«Do discurso público dos governantes às normas do Parlamento
Europeu, a linguagem inclusiva e neutra
no género veio para ficar e há quem pense
redefinir a língua. Nem todas as pessoas se identificam com isto
TEXTO BERNARDO MENDONÇA ILUSTRAÇÃO GONÇALO VIANA
Este verão, o escritor Afonso
Reis Cabral assinou uma crónica no “JN” em que criticava o facto de o Museu da
Língua Portuguesa, que foi reinaugurado a 31 de julho em São Paulo, no Brasil,
ter publicado nas redes sociais um texto em que incentivava a que o visitassem
“todos, todas e todes”. Uma formulação do museu para uma linguagem inclusiva
que convocava homens, mulheres e pessoas não-binárias que desagradou ao
escritor, que considerou “uma corrupção disparatada da língua que não serve a
ninguém”.
O
escritor, formado em Estudos Portugueses e Lusófonos, distinguido com o Prémio
Saramago e Leya, afirma ao Expresso que critica estas novas abordagens da
língua, mas não pessoas ou identidades. “Estes temas são naturalmente
sensíveis, mas hoje em dia parece que não se podem debater ideias sem renegar
pessoas. Quando digo que este tipo de linguagem inclusiva não é exequível, não
estou a desvalorizar a vida das pessoas, mas este tipo de propostas é de origem
académica, não é exequível e não está firmado.”
Afonso
recorda que a proposta para a neutralidade de género na língua começou por
defender o uso do @ [no lugar da vogal o ou a], depois passou a ser o uso do X.
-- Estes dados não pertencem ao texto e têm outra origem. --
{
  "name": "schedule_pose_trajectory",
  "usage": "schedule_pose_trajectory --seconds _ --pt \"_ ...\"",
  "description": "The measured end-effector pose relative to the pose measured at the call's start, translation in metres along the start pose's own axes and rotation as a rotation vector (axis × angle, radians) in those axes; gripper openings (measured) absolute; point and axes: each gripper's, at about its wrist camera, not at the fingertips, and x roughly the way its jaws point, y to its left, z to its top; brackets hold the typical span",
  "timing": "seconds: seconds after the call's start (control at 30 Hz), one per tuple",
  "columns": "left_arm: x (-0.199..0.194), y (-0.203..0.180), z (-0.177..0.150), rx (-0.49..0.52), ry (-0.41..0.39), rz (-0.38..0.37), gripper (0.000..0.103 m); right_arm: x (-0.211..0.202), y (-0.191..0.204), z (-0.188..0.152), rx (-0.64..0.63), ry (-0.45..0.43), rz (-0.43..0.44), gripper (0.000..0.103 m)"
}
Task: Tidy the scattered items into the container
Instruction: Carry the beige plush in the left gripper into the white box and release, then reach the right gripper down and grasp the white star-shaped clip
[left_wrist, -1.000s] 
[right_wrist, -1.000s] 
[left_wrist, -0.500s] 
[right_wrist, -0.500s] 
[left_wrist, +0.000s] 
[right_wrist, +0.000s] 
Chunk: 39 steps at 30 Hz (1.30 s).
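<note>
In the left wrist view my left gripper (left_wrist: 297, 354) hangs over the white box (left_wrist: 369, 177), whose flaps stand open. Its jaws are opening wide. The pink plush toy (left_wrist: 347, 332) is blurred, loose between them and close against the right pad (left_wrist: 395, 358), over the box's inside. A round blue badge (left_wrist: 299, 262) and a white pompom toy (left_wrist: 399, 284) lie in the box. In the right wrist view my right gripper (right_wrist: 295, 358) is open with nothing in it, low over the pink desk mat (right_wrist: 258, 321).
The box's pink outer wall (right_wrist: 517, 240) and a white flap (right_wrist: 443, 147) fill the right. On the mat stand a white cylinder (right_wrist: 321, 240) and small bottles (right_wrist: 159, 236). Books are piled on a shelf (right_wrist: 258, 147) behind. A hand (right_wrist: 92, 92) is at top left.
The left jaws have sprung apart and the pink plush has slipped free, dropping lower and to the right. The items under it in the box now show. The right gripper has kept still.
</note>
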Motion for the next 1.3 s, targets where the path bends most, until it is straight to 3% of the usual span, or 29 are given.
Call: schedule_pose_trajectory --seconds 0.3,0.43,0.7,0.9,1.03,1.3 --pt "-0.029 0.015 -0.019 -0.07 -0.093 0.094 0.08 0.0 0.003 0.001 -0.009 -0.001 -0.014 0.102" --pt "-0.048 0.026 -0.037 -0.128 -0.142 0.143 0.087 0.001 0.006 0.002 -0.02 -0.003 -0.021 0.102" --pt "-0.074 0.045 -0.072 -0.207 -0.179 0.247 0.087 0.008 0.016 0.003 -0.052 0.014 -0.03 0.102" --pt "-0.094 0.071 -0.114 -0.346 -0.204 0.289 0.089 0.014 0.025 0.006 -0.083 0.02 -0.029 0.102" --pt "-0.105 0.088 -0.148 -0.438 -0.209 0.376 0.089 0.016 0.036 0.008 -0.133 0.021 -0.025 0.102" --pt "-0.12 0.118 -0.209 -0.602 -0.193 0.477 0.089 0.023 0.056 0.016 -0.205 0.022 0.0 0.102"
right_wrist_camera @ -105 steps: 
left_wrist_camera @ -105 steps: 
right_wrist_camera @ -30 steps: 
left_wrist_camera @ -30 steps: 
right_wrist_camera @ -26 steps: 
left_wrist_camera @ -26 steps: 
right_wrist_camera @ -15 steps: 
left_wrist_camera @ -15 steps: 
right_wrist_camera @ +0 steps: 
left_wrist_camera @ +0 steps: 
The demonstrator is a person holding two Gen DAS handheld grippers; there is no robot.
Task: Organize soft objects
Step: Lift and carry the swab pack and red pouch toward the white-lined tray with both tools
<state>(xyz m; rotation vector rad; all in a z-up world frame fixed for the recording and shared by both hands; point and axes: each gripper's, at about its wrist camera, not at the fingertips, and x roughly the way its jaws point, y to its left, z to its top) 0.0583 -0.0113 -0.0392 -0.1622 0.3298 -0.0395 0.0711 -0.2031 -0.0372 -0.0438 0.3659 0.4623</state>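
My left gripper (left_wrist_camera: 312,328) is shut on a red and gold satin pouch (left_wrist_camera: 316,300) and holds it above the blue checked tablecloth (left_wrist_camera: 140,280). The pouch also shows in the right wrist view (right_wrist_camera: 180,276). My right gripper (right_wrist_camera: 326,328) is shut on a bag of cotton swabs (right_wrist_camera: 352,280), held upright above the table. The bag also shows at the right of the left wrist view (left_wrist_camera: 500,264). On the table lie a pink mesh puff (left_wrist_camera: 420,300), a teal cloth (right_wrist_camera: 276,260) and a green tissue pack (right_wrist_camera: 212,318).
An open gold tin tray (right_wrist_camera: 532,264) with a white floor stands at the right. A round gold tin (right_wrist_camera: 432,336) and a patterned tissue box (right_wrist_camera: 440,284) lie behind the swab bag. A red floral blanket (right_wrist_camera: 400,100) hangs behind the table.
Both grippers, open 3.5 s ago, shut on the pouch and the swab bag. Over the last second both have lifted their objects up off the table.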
E, mais recentemente, sugere o uso do “e” como marca do neutro [ex.: “todes” em
vez de “todos”]. “Acontece que se pensarmos na própria língua, apesar de
marcada e naturalmente binária, o masculino plural é um masculino gramatical.
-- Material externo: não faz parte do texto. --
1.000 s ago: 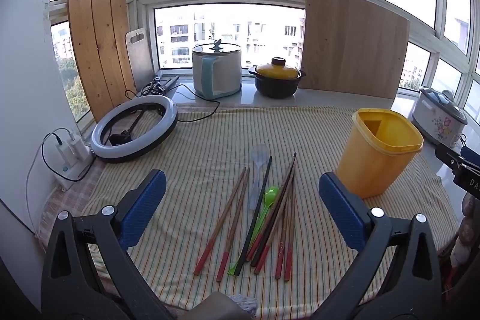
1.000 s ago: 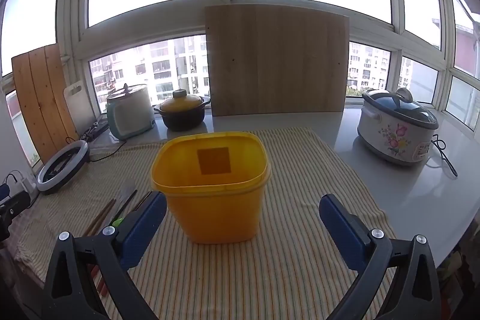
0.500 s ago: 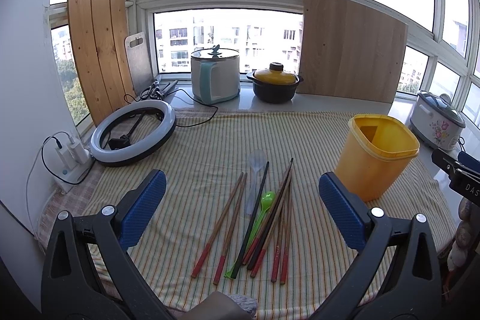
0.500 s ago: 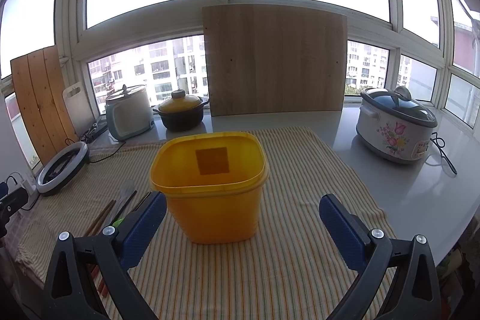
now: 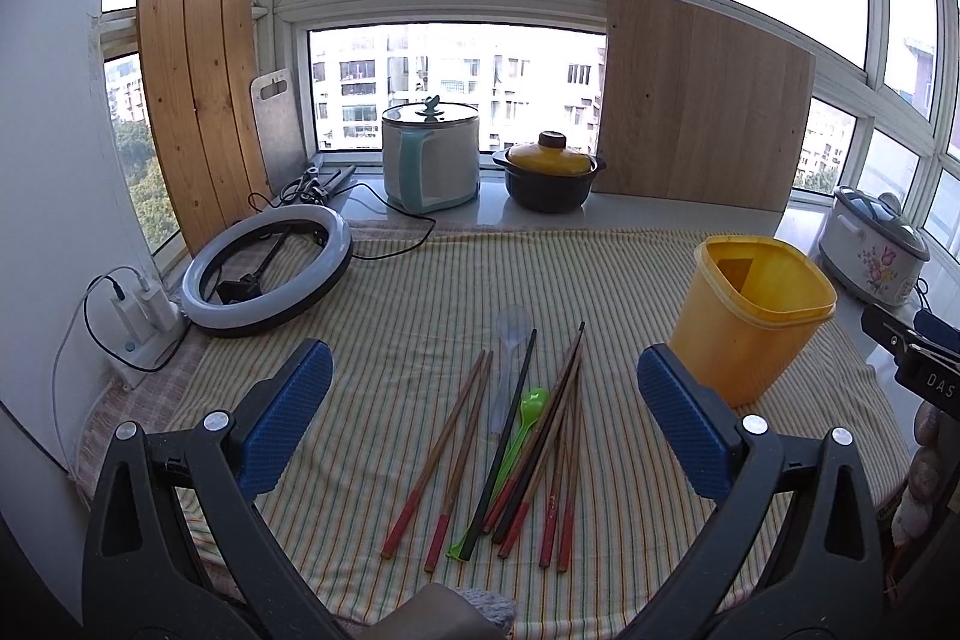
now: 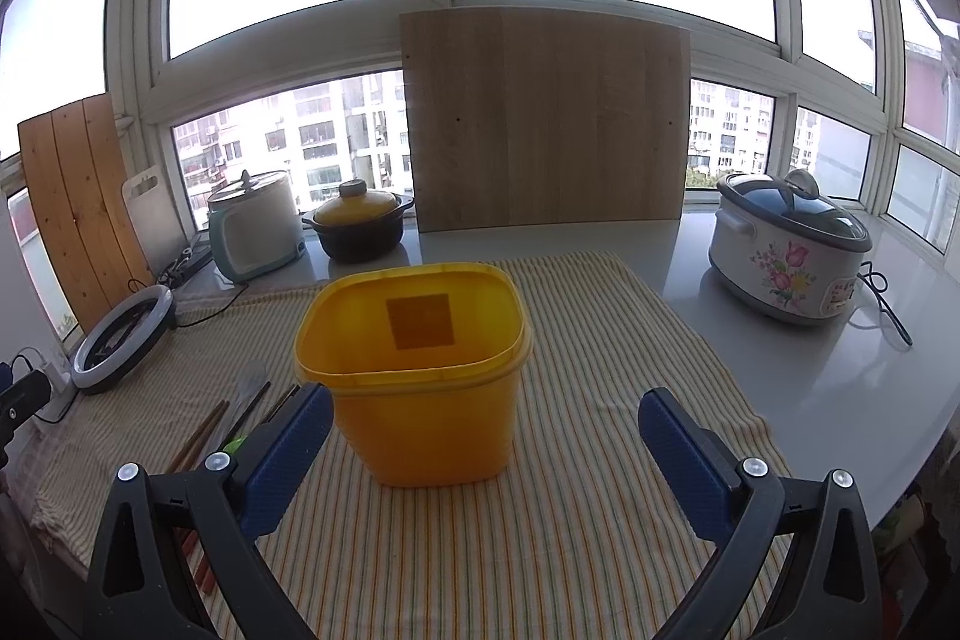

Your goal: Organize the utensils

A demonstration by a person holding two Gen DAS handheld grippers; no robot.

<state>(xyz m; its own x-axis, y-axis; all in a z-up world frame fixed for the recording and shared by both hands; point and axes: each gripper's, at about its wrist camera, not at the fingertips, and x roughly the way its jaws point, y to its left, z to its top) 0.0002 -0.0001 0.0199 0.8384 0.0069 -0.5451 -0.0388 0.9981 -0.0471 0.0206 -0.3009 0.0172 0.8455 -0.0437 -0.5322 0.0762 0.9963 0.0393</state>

Quando dizemos ‘todos’, estamos a abarcar o masculino, o feminino e etc. Não é
exclusivo, não é contra ninguém, foi assim que a língua evoluiu.”
O
que é certo é que o debate sobre a linguagem neutra de género ou inclusiva veio
para ficar, divide opiniões e discute-se ao mais alto nível em todo o mundo.
São cada vez mais as instituições e personalidades do Governo, da política, do
ativismo e da comunicação que procuram usar uma linguagem inclusiva e
não-discriminatória. Sem invisibilizar mulheres, pessoas ‘trans’ ou
não-binárias na linguagem ou no chamado ‘falso’ masculino neutro. E neste campo
há quem sugira mesmo alterar o idioma e inventar palavras novas, onde entram
novas grafias de palavras, como “amigxs”, “tod@s” ou “todes”, ou “elu” em vez
dos pronomes “ele” e “ela”.
A
vice-presidente da Assembleia da República e deputada do PS Edite Estrela
levanta grandes dúvidas sobre uma alteração do idioma, mas tem uma posição
clara sobre a linguagem neutra. “Usar uma linguagem que desconstrua a ideia do
masculino como universal não é pleonasmo, muito menos erro, é promover a
igualdade de género. Aceitar o masculino como universal é não reconhecer às
mulheres a condição de sujeitos, deixando-as invisíveis, logo inexistentes.”
E
recorda que a história da língua portuguesa ajuda a perceber a questão: o
português transformou-se a partir do latim vulgar, que possuía os géneros
masculino, feminino e neutro. Mas, com o tempo, os idiomas vindos do latim
suprimiram o género neutro, considerando que o género masculino cumpria essa
função. “Daí advém o que podemos classificar de ‘machismo’ da língua
portuguesa, uma vez que a sociedade romana era rigidamente patriarcal. A língua
inglesa não faz qualquer distinção de género a partir de maiorias: sejam duas
mulheres e um homem, sejam dois homens ou duas mulheres, usa-se sempre “they”.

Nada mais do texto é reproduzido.